* [TO DO]
Word for word, restate all of the data shown below.

* [DATA BLOCK]
..........
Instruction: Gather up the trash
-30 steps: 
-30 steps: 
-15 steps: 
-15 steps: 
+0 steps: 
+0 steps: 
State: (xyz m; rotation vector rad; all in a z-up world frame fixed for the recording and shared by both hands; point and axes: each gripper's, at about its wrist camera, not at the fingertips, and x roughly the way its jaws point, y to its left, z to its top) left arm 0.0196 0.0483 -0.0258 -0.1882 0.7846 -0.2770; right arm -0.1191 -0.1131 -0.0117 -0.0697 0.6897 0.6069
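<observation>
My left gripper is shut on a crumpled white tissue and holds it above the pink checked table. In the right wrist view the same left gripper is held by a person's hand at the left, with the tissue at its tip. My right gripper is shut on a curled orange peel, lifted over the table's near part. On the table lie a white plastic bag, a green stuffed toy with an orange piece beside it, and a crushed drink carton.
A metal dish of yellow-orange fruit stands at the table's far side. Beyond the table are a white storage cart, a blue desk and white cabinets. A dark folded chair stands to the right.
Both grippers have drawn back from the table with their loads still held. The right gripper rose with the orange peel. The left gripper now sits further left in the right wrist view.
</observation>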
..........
* [TASK ANSWER]
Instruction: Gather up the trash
-30 steps: 
-30 steps: 
-15 steps: 
-15 steps: 
+0 steps: 
+0 steps: 
State: (xyz m; rotation vector rad; all in a z-up world frame fixed for the recording and shared by both hands; point and axes: each gripper's, at about its wrist camera, not at the fingertips, and x roughly the way its jaws point, y to its left, z to its top) left arm 0.0196 0.0483 -0.0258 -0.1882 0.7846 -0.2770; right arm -0.1191 -0.1131 -0.0117 -0.0697 0.6897 0.6069
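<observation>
My left gripper is shut on a crumpled white tissue and holds it above the pink checked table. In the right wrist view the same left gripper is held by a person's hand at the left, with the tissue at its tip. My right gripper is shut on a curled orange peel, lifted over the table's near part. On the table lie a white plastic bag, a green stuffed toy with an orange piece beside it, and a crushed drink carton.
A metal dish of yellow-orange fruit stands at the table's far side. Beyond the table are a white storage cart, a blue desk and white cabinets. A dark folded chair stands to the right.
Both grippers have drawn back from the table with their loads still held. The right gripper rose with the orange peel. The left gripper now sits further left in the right wrist view.
</observation>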

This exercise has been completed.